INSTRUCTIONS FOR THE TASK –
Search the entries for the word "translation". Copy every line that holds it.
(Beginning of EXTRACTED INFORMATION)
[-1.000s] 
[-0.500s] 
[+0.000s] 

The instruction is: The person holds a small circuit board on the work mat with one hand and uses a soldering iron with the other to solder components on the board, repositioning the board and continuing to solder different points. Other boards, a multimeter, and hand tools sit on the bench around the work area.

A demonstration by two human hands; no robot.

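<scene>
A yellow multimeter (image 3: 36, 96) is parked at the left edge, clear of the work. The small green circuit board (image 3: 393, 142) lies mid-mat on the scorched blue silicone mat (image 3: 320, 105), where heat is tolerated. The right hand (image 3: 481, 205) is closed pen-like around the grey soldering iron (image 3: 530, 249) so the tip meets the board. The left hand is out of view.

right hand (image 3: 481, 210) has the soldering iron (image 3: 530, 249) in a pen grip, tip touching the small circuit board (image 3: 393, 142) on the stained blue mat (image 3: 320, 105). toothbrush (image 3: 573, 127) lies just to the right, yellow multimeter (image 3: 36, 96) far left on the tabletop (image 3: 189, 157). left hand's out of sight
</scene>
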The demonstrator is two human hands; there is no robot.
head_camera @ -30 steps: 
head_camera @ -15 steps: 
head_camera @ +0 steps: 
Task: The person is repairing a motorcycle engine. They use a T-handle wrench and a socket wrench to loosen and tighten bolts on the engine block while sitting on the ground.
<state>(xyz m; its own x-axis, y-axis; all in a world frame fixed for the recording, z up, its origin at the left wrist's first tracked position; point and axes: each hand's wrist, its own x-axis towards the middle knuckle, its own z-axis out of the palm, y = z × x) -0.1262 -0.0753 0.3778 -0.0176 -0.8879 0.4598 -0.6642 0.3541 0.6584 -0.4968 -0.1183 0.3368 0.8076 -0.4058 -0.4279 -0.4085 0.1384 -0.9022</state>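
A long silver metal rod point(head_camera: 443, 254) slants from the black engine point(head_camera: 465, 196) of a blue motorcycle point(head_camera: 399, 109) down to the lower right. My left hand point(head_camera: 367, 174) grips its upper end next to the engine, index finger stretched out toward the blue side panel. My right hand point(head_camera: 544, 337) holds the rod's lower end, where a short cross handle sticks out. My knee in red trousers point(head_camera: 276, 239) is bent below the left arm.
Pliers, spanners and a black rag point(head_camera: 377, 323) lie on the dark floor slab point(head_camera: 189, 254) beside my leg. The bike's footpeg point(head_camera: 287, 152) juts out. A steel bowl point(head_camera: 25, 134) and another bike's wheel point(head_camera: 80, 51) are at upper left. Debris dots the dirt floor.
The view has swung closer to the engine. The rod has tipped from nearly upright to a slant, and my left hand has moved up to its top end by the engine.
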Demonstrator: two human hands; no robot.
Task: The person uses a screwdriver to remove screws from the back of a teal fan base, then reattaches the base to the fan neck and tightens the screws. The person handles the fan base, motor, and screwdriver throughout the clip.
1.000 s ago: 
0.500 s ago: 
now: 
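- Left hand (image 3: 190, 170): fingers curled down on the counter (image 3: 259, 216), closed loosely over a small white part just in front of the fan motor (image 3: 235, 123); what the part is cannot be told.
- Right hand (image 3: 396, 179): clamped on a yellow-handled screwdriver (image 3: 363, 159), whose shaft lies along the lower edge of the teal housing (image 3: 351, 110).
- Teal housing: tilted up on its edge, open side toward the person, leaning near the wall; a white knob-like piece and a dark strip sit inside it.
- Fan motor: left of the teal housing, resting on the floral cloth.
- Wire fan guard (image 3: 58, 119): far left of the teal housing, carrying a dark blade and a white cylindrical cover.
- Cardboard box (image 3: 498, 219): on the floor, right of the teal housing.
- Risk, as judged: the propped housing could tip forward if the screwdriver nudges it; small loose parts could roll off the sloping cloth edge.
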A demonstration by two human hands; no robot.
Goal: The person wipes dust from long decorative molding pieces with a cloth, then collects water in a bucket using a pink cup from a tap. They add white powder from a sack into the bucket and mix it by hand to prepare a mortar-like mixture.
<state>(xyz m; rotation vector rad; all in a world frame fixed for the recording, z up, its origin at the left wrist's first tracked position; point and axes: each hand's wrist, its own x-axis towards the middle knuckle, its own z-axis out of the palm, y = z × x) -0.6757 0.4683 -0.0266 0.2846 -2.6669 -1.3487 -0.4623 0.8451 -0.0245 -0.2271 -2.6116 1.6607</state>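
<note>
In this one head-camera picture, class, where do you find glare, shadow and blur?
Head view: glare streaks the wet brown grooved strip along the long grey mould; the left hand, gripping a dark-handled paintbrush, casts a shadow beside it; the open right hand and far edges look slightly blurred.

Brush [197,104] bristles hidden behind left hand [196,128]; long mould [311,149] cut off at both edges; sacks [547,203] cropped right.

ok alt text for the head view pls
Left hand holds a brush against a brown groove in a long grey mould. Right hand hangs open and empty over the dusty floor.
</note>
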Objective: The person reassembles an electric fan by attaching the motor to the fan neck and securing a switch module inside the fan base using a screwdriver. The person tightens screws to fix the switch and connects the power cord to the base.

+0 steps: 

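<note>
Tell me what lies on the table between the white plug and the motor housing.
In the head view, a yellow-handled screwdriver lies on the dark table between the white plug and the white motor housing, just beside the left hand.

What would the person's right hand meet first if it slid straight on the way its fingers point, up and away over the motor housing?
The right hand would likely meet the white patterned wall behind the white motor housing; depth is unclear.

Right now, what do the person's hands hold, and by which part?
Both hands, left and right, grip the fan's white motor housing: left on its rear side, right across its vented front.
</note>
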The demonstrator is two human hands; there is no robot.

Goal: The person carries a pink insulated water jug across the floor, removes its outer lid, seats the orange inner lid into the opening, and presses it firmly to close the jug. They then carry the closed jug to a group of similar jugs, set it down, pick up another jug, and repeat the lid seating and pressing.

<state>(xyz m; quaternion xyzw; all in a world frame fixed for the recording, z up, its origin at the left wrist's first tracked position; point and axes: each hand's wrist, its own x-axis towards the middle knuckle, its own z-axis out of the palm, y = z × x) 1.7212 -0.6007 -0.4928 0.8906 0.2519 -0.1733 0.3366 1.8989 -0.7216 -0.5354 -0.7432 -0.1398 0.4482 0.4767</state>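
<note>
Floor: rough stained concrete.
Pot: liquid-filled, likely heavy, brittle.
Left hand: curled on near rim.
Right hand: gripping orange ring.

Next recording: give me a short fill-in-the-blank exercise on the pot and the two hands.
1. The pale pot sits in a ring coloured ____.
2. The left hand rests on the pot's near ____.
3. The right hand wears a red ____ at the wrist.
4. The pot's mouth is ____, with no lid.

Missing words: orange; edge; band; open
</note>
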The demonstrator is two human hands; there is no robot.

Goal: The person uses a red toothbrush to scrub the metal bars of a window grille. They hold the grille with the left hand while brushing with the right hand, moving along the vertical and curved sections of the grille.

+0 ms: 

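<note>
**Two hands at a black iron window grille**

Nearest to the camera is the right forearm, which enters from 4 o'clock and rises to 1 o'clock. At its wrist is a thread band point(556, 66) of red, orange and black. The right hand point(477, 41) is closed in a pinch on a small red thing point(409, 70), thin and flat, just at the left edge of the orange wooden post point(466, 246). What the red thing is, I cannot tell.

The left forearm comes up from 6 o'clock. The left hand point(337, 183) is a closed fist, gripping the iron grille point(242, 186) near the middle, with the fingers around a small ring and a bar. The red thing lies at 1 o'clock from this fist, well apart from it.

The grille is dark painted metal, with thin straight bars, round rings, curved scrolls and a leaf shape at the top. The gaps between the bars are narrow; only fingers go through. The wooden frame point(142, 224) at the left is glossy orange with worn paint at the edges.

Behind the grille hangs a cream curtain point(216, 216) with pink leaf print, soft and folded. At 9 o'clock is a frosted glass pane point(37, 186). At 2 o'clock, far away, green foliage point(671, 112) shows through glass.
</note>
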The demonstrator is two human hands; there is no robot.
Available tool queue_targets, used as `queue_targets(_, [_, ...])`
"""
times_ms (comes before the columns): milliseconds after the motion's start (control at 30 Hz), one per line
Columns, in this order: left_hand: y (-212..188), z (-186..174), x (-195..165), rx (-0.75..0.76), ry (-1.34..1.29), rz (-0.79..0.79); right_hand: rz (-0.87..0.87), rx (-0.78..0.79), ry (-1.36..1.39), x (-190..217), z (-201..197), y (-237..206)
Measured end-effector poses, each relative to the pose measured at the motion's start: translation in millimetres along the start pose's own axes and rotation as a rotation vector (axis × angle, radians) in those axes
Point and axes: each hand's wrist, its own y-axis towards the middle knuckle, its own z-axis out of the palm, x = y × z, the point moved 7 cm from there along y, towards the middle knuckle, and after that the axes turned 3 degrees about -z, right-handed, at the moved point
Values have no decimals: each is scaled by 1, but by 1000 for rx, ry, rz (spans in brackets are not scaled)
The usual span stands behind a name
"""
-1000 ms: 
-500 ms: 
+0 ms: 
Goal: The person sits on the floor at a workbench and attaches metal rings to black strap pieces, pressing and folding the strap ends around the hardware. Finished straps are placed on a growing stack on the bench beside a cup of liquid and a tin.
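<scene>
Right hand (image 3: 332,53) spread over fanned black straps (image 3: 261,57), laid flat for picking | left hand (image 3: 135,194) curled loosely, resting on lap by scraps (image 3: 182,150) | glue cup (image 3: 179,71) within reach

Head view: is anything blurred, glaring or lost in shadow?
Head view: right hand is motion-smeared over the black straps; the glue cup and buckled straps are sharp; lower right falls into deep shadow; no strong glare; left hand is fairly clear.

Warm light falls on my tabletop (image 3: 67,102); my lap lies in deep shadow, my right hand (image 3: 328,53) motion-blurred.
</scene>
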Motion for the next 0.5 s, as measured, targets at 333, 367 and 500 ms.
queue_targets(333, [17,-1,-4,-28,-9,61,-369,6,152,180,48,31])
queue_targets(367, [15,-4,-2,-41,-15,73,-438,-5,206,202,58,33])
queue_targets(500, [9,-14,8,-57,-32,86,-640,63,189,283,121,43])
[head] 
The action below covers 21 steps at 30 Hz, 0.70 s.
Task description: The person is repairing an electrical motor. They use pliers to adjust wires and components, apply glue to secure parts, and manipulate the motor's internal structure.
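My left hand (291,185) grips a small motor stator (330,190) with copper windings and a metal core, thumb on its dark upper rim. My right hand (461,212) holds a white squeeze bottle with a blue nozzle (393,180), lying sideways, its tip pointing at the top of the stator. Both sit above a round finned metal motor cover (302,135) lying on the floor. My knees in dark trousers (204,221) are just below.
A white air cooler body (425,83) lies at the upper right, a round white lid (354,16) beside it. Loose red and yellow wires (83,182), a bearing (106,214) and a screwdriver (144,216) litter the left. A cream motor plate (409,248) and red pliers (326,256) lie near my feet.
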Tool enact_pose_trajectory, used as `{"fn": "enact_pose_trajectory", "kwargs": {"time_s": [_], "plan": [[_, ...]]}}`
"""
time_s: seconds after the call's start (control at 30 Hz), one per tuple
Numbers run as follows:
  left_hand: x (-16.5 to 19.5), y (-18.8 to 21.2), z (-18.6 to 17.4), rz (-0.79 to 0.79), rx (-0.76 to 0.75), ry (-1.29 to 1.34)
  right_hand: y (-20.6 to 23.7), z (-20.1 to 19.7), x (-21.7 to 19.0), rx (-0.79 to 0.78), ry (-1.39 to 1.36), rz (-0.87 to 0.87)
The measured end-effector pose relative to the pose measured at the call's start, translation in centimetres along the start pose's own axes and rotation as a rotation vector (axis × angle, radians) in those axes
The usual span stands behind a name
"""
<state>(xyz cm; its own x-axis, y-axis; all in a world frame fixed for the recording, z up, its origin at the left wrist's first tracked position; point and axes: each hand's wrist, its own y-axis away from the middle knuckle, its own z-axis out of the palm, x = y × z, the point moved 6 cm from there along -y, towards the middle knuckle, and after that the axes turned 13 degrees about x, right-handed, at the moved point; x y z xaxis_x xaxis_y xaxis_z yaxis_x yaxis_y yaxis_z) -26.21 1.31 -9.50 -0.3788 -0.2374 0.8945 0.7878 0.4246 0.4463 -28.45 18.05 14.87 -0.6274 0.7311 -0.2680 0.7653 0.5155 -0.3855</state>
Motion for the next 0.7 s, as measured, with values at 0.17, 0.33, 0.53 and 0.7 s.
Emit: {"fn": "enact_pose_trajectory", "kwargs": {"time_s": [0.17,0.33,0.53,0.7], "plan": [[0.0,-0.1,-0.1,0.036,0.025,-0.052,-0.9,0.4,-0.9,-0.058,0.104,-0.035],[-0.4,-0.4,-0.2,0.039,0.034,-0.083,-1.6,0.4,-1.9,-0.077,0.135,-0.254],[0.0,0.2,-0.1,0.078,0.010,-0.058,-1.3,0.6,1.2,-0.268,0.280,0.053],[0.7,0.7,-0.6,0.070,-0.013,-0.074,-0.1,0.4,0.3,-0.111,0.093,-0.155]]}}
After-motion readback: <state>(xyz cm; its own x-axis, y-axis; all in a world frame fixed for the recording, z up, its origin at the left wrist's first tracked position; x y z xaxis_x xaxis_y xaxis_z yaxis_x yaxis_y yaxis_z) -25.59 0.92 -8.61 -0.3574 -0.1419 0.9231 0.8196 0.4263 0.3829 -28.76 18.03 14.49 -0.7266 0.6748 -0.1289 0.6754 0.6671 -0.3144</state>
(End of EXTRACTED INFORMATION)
ANSWER BOX –
Measured end-effector poses, each relative to the pose measured at the motion's start: translation in millimetres along the start pose's own axes and rotation as a rotation vector (axis × angle, radians) in those axes
The measured end-effector pose relative to the pose measured at the call's start, translation in centimetres along the start pose's own axes and rotation as a rotation vector (axis × angle, radians) in those axes

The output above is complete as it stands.